Rainbow Laces

Nella classifica woke "Islam" vince su "omo"

Andrea Tempestini

Nell’ipoteticagraduatoria delle priorità woke applicate al calcio, “Islam” sta davanti ad “omosessuale”. Si parla ancora della Premier League e del paradigmatico cortocircuito in atto, innescato dall’iniziativa “Rainbow Laces”, in soldoni una fascia da capitano color arcobaleno, il vessillo dell’inclusività imposto ai club in onore di tutte le lettere che vanno a comporre LGBTQ+. Alla vigilia vi abbiamo dato conto di un caso emblematico: il cristiano Marc Guehi, capitano del Crystal Palace, scrive sulla fascetta «I love Jesus», la indossa e viene “censurato” dalla Football Association. Il musulmano Sam Morsy, capitano dell’Ipsiwch Town, invece rifiuta di indossarla, punto e stop, poiché avversa ai dettami della sua religione e la FA non ha niente da ridire. Questa la prima prova della “priorità islamica”.

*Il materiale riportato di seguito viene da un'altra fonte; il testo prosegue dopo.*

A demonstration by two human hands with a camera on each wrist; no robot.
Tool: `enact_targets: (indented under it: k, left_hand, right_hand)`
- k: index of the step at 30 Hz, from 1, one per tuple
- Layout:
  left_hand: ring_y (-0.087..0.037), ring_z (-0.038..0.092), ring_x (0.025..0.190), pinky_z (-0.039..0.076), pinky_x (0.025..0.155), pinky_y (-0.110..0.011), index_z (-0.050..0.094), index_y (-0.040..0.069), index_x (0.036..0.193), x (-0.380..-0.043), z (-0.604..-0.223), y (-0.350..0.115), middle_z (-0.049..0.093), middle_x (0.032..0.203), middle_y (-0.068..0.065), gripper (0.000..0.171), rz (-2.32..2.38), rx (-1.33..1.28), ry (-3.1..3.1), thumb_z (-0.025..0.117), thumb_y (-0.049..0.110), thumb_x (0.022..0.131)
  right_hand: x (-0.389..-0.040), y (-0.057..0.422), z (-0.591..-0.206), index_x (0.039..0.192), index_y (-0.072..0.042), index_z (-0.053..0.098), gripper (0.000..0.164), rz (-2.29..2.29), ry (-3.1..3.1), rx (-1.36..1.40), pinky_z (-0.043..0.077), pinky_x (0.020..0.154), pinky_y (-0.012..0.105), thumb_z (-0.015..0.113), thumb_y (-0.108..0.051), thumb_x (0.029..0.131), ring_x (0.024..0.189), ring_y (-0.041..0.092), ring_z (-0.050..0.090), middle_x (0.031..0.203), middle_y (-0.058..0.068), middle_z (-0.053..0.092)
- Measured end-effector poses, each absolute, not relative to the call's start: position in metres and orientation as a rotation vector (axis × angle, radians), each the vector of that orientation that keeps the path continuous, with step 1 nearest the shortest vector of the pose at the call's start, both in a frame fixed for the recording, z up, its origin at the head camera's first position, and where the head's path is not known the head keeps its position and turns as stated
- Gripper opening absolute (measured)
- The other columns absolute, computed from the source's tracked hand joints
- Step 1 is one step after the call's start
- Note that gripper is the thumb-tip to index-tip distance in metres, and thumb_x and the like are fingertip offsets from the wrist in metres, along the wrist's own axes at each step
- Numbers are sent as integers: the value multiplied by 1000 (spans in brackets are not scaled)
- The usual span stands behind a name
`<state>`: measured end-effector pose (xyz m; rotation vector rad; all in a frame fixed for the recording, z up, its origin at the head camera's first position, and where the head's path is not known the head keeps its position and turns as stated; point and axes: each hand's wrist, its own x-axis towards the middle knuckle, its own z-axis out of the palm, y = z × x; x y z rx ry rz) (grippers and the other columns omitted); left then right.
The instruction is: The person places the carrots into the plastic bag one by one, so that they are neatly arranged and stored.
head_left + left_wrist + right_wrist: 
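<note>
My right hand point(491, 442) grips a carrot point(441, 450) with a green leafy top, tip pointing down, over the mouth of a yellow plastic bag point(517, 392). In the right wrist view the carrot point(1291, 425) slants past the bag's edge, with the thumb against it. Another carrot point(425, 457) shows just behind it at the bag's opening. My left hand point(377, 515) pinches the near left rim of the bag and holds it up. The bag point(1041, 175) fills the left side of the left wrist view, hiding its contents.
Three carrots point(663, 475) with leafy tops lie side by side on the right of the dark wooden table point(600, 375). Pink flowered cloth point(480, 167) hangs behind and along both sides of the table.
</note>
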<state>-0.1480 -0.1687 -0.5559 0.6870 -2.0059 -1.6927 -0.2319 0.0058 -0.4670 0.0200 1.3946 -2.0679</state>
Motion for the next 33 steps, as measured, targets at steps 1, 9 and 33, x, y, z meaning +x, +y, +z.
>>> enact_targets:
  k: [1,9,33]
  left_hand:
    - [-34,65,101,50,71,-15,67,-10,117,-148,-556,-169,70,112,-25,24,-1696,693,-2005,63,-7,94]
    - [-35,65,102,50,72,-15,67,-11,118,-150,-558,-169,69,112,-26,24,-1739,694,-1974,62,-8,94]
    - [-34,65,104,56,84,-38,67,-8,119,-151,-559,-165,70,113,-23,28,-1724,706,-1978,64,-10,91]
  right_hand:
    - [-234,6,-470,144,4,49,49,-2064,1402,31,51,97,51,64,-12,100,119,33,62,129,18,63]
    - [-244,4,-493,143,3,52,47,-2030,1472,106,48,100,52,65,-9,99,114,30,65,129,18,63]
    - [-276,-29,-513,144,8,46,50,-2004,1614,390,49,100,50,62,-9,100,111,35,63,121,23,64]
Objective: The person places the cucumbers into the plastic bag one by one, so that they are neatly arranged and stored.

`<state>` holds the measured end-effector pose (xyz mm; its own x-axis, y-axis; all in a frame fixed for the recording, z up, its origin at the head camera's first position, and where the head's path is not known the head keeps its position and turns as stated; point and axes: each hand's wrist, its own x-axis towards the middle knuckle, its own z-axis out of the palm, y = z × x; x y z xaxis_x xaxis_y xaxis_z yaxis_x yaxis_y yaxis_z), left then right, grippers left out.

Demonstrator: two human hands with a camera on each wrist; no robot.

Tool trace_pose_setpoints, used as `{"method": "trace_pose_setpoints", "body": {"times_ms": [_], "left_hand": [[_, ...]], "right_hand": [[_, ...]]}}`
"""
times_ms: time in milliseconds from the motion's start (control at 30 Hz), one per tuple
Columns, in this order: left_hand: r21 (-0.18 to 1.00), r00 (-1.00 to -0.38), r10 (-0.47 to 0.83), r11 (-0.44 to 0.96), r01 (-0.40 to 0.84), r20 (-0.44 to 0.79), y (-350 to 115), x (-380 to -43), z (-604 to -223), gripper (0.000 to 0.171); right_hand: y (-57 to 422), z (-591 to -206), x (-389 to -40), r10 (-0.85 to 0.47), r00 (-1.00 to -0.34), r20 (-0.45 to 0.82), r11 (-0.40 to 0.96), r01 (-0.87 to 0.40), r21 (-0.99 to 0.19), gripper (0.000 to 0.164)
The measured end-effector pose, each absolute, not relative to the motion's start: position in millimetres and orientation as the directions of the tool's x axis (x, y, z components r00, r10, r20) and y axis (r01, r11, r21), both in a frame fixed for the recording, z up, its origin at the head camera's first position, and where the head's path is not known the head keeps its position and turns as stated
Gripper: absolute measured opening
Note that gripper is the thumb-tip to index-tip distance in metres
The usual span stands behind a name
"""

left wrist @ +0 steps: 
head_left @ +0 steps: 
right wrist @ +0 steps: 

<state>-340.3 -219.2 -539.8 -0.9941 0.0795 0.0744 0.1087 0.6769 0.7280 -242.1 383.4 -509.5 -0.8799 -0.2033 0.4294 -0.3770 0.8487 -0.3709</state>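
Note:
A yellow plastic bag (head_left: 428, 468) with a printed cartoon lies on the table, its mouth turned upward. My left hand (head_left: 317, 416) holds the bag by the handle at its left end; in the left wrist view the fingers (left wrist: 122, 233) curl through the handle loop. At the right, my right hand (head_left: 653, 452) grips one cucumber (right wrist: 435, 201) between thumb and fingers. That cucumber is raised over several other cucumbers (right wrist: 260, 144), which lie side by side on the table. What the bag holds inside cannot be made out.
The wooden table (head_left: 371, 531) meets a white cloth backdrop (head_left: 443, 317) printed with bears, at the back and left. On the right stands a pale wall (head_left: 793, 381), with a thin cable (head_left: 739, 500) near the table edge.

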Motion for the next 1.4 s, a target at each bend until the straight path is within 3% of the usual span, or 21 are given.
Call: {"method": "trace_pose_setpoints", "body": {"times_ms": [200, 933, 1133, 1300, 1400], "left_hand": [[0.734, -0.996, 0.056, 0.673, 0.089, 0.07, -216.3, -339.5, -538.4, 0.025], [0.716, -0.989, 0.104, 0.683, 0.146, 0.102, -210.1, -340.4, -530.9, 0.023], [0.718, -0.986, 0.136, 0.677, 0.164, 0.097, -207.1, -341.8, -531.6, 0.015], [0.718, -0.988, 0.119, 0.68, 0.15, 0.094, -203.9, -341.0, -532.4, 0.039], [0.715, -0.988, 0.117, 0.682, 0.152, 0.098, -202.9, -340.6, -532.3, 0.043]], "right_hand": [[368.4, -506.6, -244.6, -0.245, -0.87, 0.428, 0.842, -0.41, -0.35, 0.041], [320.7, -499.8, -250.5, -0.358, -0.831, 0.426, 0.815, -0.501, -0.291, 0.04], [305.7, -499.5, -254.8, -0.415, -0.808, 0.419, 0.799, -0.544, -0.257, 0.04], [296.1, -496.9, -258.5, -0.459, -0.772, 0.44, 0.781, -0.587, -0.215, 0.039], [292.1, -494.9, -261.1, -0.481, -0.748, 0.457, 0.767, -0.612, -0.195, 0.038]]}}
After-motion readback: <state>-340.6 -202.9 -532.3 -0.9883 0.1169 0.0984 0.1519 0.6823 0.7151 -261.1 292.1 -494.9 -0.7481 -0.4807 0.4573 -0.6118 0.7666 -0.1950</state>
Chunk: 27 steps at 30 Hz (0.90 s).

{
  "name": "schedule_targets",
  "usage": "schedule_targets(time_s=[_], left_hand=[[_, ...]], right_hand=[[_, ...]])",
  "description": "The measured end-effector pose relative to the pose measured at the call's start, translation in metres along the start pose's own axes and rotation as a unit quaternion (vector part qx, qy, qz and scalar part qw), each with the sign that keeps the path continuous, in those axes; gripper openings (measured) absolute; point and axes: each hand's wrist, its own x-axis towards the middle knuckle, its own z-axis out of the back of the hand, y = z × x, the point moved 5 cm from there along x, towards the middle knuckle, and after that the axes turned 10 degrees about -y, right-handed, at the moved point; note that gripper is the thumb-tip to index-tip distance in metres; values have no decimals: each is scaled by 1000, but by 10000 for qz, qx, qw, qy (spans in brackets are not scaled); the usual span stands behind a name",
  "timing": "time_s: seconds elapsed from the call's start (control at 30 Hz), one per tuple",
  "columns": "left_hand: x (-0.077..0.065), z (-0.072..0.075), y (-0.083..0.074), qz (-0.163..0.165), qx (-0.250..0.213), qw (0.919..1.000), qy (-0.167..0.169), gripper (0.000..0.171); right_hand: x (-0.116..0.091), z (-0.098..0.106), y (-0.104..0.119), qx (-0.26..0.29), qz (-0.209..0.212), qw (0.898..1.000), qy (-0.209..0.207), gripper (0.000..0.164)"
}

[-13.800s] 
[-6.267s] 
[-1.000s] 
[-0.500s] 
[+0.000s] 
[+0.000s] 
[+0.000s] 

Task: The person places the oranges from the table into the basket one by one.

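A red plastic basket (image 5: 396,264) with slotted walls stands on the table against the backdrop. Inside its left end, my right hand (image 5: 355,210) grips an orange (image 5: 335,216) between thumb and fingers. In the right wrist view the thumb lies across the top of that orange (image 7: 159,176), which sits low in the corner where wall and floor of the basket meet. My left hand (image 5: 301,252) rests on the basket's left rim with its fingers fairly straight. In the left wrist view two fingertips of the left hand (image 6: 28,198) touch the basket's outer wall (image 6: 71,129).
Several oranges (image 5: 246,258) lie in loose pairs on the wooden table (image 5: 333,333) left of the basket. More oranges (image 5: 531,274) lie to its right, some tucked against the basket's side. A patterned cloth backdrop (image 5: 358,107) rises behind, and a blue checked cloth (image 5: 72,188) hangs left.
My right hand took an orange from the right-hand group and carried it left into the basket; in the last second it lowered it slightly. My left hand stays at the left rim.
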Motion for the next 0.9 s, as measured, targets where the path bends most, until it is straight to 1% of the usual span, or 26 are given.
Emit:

Ora la seconda prova. Mentre ancora si dibatteva della vicenda Guehi-Morsy, ecco che a complicare ulteriormente il quadro ci si mettono i ragazzacci del Manchester United. In occasione dello scorso weekend arcobaleno, Adidas - sponsor del club - voleva fare di più: oltre alla fascia, una giacchetta peril riscaldamento pre-partita ideata ad hoc per l’occasione. Peccato che Noussair Mazraoui, difensore marocchino dei Red Devils, abbia parimenti avuto da eccepire per motivi religiosi: lui, la giacchetta arcobaleno, non la indossa. Il punto è che per solidarietà o presunta tale tutti i compagni di squadra hanno rifiutato di farlo. Diciamo presunta tale non per caso: secondo quanto rivelato dal The Athletic, testata sportiva del New York Times che ha scoperchiato l’intera vicenda, molti erano ben contenti di non indossarla.

Due le fazioni in spogliatoio: chi non voleva far emergere in modo troppo evidente la scelta di Mazraoui, chi invece tra i compagni - come spiegava Oliver Brown sul Telegraph - «ha semplicemente rifiutato di essere un ipocrita o di essere costretto a conformarsi in modo artificiale». Il tutto, ovviamente, senza alcun tipo di spregio della comunità LGBTQ+, solo una meritoria ribellione alla cosiddetta, “dittatura del pensiero unico”, locuzione divenuta già un po’ stantia ma assolutamente centrata. Senza considerare, inoltre, l’intrinseca ipocrisia di un giocatore musulmano devoto, Mazraoui, costretto a manifestare il suo sostegno a una comunità gay che vorrebbe inesistente: ovviamente nulla di lodevole, semplicemente un dato di fatto.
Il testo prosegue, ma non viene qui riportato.